## REQUIREMENT
Look for the string "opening" in the listing below and copy every line in which it appears.

## RECORDED INFORMATION
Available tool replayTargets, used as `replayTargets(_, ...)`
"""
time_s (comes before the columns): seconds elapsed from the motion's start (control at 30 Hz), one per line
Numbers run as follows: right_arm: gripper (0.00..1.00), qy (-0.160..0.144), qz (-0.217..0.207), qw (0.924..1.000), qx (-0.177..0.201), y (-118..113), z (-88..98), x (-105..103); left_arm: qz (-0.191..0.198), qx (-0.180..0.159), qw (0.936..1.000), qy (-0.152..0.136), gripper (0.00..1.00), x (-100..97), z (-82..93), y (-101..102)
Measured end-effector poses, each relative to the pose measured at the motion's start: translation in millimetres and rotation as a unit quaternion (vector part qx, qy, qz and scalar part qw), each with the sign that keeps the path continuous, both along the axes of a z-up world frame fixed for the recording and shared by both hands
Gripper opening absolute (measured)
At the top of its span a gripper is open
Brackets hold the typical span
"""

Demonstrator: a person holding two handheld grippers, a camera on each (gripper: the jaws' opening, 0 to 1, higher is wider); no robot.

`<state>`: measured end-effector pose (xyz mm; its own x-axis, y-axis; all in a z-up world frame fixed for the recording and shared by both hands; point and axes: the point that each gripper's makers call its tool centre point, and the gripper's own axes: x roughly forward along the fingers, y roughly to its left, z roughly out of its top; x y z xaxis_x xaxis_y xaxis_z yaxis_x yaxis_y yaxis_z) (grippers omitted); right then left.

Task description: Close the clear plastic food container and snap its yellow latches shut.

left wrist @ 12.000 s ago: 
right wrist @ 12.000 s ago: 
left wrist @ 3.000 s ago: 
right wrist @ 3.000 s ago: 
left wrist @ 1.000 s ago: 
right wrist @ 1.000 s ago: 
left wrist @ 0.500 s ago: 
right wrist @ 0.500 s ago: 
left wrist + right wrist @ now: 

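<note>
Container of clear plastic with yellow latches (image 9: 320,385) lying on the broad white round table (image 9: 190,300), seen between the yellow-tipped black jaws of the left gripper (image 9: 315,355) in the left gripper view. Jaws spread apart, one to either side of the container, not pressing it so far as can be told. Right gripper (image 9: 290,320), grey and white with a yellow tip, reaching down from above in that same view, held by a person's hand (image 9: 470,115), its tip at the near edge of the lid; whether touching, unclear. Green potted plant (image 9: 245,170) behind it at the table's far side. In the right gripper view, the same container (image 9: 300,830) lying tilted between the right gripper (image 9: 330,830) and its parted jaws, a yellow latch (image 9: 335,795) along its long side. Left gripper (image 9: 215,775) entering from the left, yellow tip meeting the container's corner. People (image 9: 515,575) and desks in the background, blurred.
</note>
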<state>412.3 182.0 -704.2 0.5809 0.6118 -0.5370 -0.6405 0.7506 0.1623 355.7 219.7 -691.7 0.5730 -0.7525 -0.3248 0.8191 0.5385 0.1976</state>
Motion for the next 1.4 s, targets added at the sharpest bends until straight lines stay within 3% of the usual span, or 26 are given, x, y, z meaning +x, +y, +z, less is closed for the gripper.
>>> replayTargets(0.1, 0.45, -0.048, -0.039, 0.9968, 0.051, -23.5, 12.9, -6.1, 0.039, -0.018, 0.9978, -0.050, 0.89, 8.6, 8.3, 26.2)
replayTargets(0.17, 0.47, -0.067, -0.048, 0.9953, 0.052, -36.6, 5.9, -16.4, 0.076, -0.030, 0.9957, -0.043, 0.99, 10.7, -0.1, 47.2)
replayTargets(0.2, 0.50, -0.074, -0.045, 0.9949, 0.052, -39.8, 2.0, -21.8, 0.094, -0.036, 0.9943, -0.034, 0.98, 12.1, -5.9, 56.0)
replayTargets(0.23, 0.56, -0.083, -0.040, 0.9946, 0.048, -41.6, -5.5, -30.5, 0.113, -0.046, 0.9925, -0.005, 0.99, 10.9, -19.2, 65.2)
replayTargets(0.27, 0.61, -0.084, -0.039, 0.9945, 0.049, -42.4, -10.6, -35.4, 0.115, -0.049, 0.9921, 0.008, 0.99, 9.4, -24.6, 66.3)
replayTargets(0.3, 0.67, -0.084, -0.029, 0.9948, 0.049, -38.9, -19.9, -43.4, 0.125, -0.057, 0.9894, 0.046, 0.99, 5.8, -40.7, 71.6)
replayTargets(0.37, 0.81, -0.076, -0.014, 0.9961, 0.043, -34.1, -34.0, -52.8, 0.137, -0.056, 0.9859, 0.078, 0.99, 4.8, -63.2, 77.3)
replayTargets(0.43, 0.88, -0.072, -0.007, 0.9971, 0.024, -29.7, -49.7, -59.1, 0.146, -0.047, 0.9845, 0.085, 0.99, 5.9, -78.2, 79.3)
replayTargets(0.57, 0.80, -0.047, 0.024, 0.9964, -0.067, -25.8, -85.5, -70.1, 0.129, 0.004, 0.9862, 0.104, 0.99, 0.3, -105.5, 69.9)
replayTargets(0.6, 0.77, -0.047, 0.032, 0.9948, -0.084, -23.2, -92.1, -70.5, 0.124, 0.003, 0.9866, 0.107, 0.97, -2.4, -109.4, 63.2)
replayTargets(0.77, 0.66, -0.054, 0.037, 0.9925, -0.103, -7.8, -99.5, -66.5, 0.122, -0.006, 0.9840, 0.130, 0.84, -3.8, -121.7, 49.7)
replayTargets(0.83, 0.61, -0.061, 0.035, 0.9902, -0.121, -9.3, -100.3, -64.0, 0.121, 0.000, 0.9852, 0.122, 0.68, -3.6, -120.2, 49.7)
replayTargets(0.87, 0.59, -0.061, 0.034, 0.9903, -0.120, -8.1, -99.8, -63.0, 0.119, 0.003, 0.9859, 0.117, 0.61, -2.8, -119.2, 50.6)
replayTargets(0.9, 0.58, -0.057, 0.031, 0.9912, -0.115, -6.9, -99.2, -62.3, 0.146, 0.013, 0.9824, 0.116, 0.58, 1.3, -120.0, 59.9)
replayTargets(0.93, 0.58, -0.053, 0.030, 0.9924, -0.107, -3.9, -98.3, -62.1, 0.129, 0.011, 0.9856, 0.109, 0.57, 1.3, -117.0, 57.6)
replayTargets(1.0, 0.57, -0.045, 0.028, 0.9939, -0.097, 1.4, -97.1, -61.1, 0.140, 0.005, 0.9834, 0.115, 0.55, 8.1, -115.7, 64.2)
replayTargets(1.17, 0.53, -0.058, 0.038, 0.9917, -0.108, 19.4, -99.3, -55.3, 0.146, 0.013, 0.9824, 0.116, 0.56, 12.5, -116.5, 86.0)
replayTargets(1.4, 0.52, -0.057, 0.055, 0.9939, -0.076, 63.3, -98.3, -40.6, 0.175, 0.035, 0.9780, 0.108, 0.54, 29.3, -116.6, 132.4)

## FINISHED TASK
Gripper opening absolute (measured)
Demonstrator: a person holding two handheld grippers, a camera on each (gripper: the jaws' opening, 0 to 1, higher is wider); no robot.

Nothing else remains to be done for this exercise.